▸ What to do: All that is wanted is the exact text of the lines below from the one with "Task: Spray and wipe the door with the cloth" through the one with "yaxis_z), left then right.", inclusive, minus any pictures.

[Stored dataset items]
--- START ---

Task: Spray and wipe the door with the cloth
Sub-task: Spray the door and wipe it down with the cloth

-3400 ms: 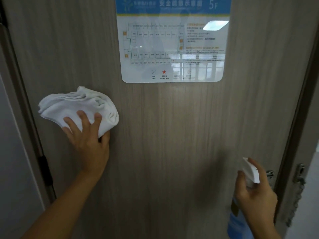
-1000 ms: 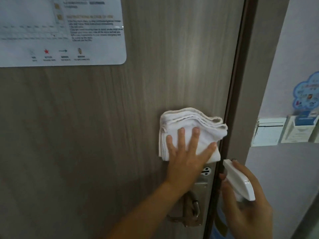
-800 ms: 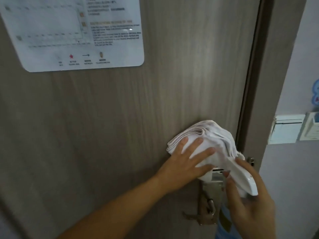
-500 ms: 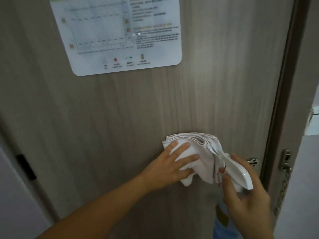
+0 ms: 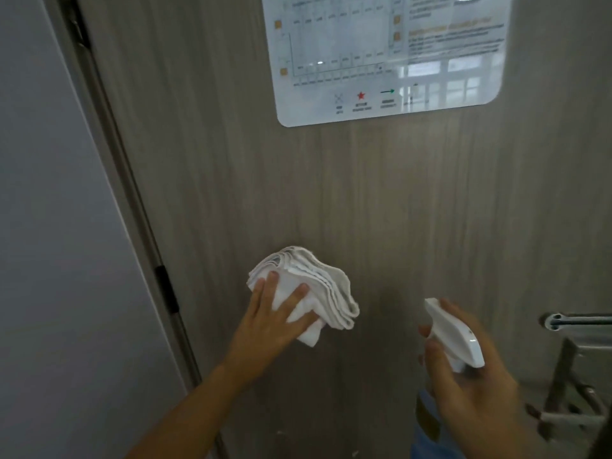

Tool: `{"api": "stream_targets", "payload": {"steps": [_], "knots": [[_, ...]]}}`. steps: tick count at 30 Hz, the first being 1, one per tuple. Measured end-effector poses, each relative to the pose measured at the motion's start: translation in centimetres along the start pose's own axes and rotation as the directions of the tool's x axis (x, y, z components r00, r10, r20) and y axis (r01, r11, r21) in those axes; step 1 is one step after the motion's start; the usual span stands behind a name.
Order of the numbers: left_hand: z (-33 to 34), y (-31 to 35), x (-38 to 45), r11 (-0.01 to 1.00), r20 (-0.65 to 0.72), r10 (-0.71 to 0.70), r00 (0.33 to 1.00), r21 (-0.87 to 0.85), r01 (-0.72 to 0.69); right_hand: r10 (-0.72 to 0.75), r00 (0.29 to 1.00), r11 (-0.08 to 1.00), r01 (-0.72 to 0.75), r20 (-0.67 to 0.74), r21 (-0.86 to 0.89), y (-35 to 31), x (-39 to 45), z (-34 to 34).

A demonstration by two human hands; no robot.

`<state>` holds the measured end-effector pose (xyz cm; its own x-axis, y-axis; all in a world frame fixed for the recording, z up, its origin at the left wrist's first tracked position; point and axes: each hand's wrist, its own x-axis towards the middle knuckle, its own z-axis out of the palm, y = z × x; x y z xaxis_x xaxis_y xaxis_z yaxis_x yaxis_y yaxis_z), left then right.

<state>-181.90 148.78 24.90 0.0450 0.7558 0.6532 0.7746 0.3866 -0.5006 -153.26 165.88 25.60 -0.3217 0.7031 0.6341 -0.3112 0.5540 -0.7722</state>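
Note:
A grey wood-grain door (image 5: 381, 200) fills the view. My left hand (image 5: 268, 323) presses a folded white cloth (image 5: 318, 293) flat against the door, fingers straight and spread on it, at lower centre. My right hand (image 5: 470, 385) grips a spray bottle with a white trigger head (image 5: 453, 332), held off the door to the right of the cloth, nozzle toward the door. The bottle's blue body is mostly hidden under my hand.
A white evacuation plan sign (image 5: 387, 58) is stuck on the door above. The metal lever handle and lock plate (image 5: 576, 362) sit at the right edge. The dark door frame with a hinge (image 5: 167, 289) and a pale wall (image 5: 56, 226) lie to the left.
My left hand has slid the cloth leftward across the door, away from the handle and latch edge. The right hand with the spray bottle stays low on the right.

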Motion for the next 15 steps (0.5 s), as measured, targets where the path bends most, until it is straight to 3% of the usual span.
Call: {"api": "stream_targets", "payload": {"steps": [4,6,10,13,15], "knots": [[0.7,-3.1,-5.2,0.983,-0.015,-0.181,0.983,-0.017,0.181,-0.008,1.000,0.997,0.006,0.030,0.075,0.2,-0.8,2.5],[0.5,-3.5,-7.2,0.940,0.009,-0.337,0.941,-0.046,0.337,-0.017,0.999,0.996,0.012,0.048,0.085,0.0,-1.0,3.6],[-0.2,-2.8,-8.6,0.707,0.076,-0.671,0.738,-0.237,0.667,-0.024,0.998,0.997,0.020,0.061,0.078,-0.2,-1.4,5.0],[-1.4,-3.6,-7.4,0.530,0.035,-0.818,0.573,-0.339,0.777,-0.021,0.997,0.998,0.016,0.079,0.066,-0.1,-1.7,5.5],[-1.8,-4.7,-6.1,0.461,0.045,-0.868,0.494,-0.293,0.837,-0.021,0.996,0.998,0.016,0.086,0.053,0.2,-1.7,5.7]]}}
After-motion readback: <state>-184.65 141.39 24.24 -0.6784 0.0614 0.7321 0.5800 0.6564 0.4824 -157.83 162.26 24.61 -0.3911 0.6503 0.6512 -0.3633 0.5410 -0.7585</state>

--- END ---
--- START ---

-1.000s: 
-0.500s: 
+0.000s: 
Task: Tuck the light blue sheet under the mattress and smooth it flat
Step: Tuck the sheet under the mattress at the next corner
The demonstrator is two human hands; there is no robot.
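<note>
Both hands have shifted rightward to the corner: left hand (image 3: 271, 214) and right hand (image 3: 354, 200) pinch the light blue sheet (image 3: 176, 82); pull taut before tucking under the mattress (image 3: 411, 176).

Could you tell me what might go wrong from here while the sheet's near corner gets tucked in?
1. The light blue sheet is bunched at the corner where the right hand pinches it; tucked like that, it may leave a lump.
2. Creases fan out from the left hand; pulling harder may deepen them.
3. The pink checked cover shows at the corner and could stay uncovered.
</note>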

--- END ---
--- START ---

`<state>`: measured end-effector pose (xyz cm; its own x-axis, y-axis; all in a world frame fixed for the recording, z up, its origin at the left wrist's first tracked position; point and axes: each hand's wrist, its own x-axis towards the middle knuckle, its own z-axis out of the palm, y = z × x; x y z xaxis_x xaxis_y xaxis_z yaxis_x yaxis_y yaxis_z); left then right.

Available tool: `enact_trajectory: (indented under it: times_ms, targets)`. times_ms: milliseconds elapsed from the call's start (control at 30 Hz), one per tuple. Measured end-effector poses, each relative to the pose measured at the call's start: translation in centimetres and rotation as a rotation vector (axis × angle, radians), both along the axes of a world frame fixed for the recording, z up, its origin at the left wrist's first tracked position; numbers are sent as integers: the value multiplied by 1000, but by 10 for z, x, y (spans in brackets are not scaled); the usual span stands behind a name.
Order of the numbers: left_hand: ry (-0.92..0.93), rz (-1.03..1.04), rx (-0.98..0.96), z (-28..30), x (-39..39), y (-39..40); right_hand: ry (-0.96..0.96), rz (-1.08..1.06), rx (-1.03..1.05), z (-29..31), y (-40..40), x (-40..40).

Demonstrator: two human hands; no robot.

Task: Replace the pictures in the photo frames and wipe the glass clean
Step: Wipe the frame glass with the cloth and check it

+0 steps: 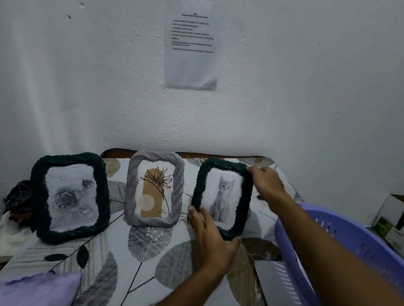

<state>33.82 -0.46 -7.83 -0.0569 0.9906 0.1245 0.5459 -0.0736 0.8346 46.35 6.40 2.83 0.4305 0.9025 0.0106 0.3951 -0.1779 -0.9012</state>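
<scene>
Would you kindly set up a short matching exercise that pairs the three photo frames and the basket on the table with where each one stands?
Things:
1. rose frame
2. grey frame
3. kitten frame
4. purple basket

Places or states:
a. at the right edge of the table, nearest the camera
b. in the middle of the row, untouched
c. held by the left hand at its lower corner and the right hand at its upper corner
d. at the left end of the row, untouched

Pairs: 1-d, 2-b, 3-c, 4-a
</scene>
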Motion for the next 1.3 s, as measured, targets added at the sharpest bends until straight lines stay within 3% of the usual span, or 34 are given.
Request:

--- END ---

▸ Finished task:
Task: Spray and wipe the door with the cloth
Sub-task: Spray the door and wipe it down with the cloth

-3400 ms: 
-1000 ms: 
-800 ms: 
-500 ms: 
+0 ms: 

Tool: `{"api": "stream_targets", "payload": {"steps": [_], "knots": [[_, ...]]}}`. steps: tick count at 30 Hz, the first being 1, one per tuple. Measured end-effector poses, each relative to the pose measured at the motion's start: translation in centimetres along the start pose's own axes and rotation as the directions of the tool's x axis (x, y, z components r00, r10, r20) and y axis (r01, r11, r21) in those axes; step 1 is one step after the motion's start; the usual span stands behind a name.
Order of the numbers: left_hand: z (-33 to 34), y (-31 to 35), x (-38 to 45), r11 (-0.01 to 1.00), r20 (-0.65 to 0.72), r10 (-0.71 to 0.70), r00 (0.33 to 1.00), r21 (-0.87 to 0.85), r01 (-0.72 to 0.69); right_hand: r10 (-0.72 to 0.75), r00 (0.29 to 1.00), r11 (-0.08 to 1.00), r01 (-0.72 to 0.75), r20 (-0.67 to 0.74), r21 (-0.86 to 0.89), y (-35 to 31), x (-39 to 45), z (-34 to 34).

A demonstration by two human hands; no robot.

`<state>` holds the measured end-effector pose (xyz cm; its own x-axis, y-axis; all in a world frame fixed for the recording, z up, its origin at the left wrist's first tracked position; point and axes: each hand's wrist, its own x-axis towards the middle knuckle, its own z-axis out of the palm, y = z × x; x y z xaxis_x xaxis_y xaxis_z yaxis_x yaxis_y yaxis_z), left then right.

No further response is needed.